Blankets protect the Marmolada's ice

Michael Blann

IT'S NOT YET 6AM when I meet Casarotto in his official MUSE car, just north of Trento, but the June Sun has already warmed the air to nearly 20°C. With his bird’s nest of black hair and a wicked laugh, the 46-year-old talks animatedly as he drives, peppering his speech with the word “fantastico”, and occasionally taking both hands from the wheel to emphasise a point.

The key metric for measuring the health of a glacier, he explains, is its “mass balance”. This is the difference between the “accumulation” of newly-formed ice and the “ablation”, or melting, of existing ice. New ice accumulates because of snowfall, which compresses slowly, reaching a halfway point known as “firn” before transforming into its glacial state.
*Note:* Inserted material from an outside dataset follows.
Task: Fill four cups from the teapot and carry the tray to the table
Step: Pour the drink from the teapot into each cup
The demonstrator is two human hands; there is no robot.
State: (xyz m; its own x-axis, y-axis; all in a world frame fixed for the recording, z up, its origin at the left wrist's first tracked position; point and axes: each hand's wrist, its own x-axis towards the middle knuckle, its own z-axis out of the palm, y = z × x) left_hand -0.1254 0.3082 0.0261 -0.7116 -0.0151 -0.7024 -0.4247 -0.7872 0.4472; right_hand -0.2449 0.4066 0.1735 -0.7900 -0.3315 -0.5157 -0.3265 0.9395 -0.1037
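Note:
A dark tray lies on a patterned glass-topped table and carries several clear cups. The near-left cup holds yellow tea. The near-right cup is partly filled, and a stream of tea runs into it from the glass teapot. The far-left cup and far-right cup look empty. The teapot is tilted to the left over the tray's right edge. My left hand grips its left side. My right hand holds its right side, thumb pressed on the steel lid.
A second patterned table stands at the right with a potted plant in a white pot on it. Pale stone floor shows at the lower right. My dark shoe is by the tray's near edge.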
If more ice melts than accumulates, the mass balance of the glacier is negative, and it will start to shrink. To remain healthy or grow, a glacier must maintain a mass balance of zero or above. “There are two ways it can happen,” Casarotto says. “Lots of snow over the winter, or less melting over the summer. It’s like your bank balance – either you save more, or you spend less.”

Today, we’re climbing up to the accumulation zone of the Marmolada glacier, in the shadow of the peak of the same name, where Casarotto can take his end-of-winter mass balance measurements. The important factor in creating glacial ice isn’t the depth of the snow, he explains, because snow contains variable amounts of air. Instead, he’s looking to measure the quantity of water within the past winter’s accumulated snowfall. To calculate this, we grab shovels and start digging.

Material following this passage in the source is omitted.